Guests interested in enjoying the beauty of the islands sailed on catamarans around Roatan, Honduras; rode ATVs in the jungles near Cozumel; and visited turtles and stingrays in George Town, Grand Cayman.
Among the most popular excursions with Riviera® guests were those involving culinary experiences. “These sell out quickly because they only accommodate a small group,” Keuler said. Serious foodies tackled the “Mexican Cooking Class & Beach Escape” in Cozumel and the “Hydroponic Farm Tour & Onboard Cooking Class” in Roatan.

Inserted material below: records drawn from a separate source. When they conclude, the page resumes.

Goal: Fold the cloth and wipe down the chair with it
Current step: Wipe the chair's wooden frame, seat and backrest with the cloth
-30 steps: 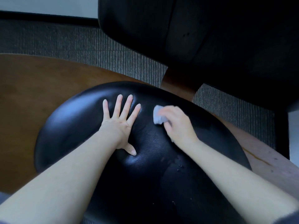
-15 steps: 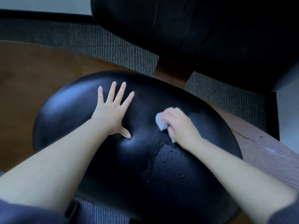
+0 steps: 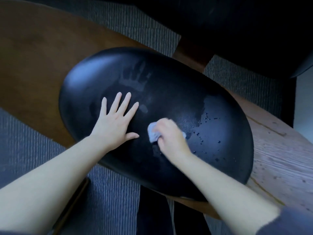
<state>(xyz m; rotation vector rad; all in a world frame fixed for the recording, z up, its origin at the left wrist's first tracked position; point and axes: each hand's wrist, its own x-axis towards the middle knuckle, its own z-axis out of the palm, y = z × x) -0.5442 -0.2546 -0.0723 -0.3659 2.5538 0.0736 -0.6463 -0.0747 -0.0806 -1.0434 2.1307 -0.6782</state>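
Note:
A black leather chair seat [image 3: 177, 92] fills the middle of the view. My left hand [image 3: 116, 121] lies flat on its left part, fingers spread, holding nothing. A faint handprint [image 3: 133, 78] marks the leather just beyond it. My right hand [image 3: 171, 134] presses a small folded pale cloth [image 3: 153, 134] onto the seat near its front middle; most of the cloth is hidden under my fingers. Water droplets [image 3: 208, 131] and a wet patch sit on the seat's right side.
The chair's black backrest [image 3: 245, 31] rises at the top right, joined by a brown wooden post [image 3: 191, 51]. A brown wooden surface [image 3: 37, 53] lies left, a paler wooden one [image 3: 279, 158] right. Grey ribbed carpet [image 3: 110, 197] lies below.
My right hand has dragged the cloth toward me across the seat. My left hand has shifted nearer too, leaving a handprint where it rested. The camera has tilted further down.

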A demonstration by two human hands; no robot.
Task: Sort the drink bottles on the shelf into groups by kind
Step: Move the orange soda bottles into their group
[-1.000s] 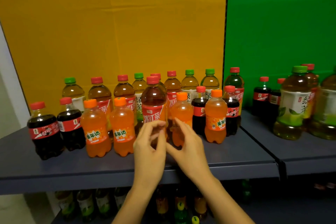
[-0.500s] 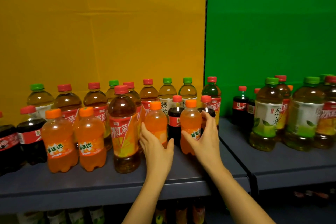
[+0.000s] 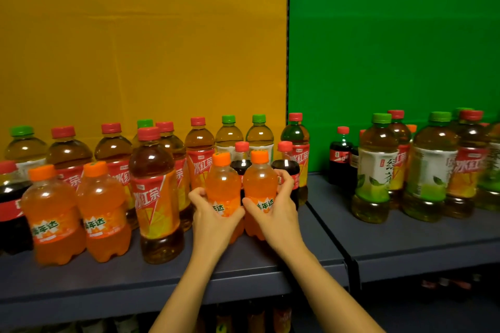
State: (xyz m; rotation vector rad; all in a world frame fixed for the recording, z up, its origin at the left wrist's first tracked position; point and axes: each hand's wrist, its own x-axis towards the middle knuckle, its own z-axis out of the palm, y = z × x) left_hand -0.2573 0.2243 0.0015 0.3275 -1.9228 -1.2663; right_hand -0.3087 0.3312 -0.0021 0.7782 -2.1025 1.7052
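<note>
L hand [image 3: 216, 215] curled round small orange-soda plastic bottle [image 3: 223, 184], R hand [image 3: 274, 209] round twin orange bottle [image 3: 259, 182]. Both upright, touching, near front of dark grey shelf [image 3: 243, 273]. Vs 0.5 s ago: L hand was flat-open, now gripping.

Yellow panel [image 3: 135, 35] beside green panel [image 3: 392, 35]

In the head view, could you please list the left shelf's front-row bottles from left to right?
Cola bottle, first orange soda, second orange soda, iced tea bottle, third orange soda, fourth orange soda.
</note>
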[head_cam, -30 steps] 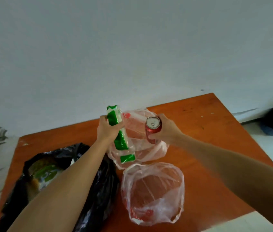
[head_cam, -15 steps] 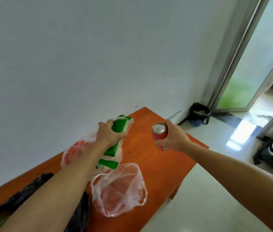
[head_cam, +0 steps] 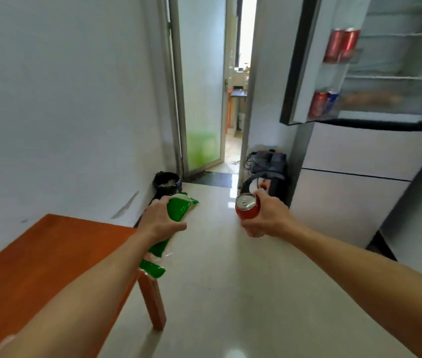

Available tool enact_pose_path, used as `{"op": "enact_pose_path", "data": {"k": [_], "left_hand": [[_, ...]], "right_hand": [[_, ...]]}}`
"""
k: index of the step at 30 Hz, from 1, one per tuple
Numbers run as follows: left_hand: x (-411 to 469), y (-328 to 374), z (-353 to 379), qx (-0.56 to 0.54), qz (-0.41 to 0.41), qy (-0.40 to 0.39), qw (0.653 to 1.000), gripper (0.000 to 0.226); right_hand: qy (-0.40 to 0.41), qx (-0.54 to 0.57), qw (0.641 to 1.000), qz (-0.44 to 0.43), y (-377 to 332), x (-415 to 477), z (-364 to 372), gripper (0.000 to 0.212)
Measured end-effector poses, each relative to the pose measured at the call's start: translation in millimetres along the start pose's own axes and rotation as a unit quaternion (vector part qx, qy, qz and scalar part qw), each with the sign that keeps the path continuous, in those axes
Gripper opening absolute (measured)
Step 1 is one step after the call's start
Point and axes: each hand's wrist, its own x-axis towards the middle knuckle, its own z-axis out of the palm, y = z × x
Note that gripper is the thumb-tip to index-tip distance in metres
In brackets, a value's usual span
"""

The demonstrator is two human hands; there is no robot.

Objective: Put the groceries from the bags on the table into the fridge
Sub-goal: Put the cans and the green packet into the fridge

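My left hand (head_cam: 158, 220) grips a green and white packet (head_cam: 177, 212) around its middle, held out past the end of the orange table (head_cam: 49, 257). My right hand (head_cam: 266, 217) holds a red soda can (head_cam: 247, 209) upright, silver top facing me. The fridge (head_cam: 360, 177) stands at the right with its upper door (head_cam: 305, 63) swung open. Red cans (head_cam: 341, 45) sit in the door's top rack, and a red can and a blue can (head_cam: 323, 104) in the rack below. The grocery bags are almost out of view at the lower left edge.
A black bin (head_cam: 167, 180) stands on the floor by the wall. A dark machine with cables (head_cam: 266, 167) sits beside the fridge. An open doorway (head_cam: 220, 86) lies straight ahead. Pale tiled floor (head_cam: 230, 293) stretches between the table and the fridge.
The view has swung right, from the table and bags to the doorway and the open fridge. Both hands still hold the packet and the can, now over the floor.
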Motion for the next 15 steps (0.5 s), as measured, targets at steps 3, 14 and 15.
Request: {"op": "enact_pose_path", "data": {"k": [3,14,15], "left_hand": [[21,74,48,0.000,0.047,-0.038,0.998,0.087],[149,292,174,-0.014,0.216,-0.078,0.973,0.080],[165,309,184,-0.015,0.226,-0.079,0.971,0.081]], "right_hand": [[0.034,-0.006,0.998,0.050,68,-11,-50,0.066],[0.146,-0.022,0.977,0.156,249,32,-178,0.068],[0.153,-0.017,0.975,0.159,264,44,-187,0.071]]}}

On the latter, guests met with chefs in the elaborate Culinary Center on the ship for an introduction to the Blue Harbor Tropical Arboretum, a 160-acre eco-friendly botanical garden, fruit orchard and hydroponic farm where high-tech methods are used to grow produce without soil. Before returning to the Riviera® for a cooking class, guests learned about the lengthy process for harvesting and processing cashews and harvested heads of lettuce in the hydroponic greenhouse.
That focus on high-quality food and wine continued on the ship, where it was immediately apparent that the recent rash of culinary awards for Oceania Cruises, an upscale line of six medium-size vessels, was well deserved. Under the leadership of Master Chef Jacques Pépin, who serves as the line’s executive culinary director, the ships have expanded their list of alternative restaurants to four on the two larger ships, the Riviera® and the Marina®.
No fee is charged to dine on Italian fare in Toscana (on gorgeous Versace dinner plates); fine steaks and chops (and key lime pie!) in Polo Grill; bold Asian-fusion cuisine in Red Ginger (sea bass wrapped in a banana leaf secured by tiny wooden clothespins); and French country cuisine at Jacques.